• PROBLEM DETAILS
Transcribe the records below exactly as written, from the opening line through the line that contains "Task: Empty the".

[Saved data entries]
━━━━━━━━━━━━━━━━━━━━━━━━━━━━━━

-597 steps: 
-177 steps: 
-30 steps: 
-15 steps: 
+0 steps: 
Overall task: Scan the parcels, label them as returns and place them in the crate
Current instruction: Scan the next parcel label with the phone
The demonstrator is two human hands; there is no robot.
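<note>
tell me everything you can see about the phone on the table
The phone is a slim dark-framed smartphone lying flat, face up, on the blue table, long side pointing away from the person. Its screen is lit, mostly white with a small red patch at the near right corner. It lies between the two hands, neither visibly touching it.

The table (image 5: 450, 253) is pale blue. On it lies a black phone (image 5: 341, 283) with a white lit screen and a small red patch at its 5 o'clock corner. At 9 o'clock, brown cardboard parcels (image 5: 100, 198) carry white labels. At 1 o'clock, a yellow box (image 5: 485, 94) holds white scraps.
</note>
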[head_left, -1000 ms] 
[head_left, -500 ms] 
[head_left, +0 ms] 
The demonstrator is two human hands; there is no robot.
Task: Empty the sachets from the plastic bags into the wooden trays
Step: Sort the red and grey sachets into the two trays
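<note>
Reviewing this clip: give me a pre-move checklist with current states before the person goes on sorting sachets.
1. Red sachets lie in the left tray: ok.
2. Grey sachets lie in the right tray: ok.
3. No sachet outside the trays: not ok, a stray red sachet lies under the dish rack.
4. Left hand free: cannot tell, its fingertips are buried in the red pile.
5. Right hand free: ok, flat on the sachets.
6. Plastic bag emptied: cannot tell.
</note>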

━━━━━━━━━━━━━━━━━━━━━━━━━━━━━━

• OUTPUT FOR THIS EXERCISE
-597 steps: 
-177 steps: 
-30 steps: 
-15 steps: 
+0 steps: 
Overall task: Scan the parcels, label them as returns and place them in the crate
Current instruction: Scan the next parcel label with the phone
The demonstrator is two human hands; there is no robot.
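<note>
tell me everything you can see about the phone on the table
The phone is a slim dark-framed smartphone lying flat, face up, on the blue table, long side pointing away from the person. Its screen is lit, mostly white with a small red patch at the near right corner. It lies between the two hands, neither visibly touching it.

The table (image 5: 450, 253) is pale blue. On it lies a black phone (image 5: 341, 283) with a white lit screen and a small red patch at its 5 o'clock corner. At 9 o'clock, brown cardboard parcels (image 5: 100, 198) carry white labels. At 1 o'clock, a yellow box (image 5: 485, 94) holds white scraps.
</note>
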[head_left, -1000 ms] 
[head_left, -500 ms] 
[head_left, +0 ms] 
The demonstrator is two human hands; there is no robot.
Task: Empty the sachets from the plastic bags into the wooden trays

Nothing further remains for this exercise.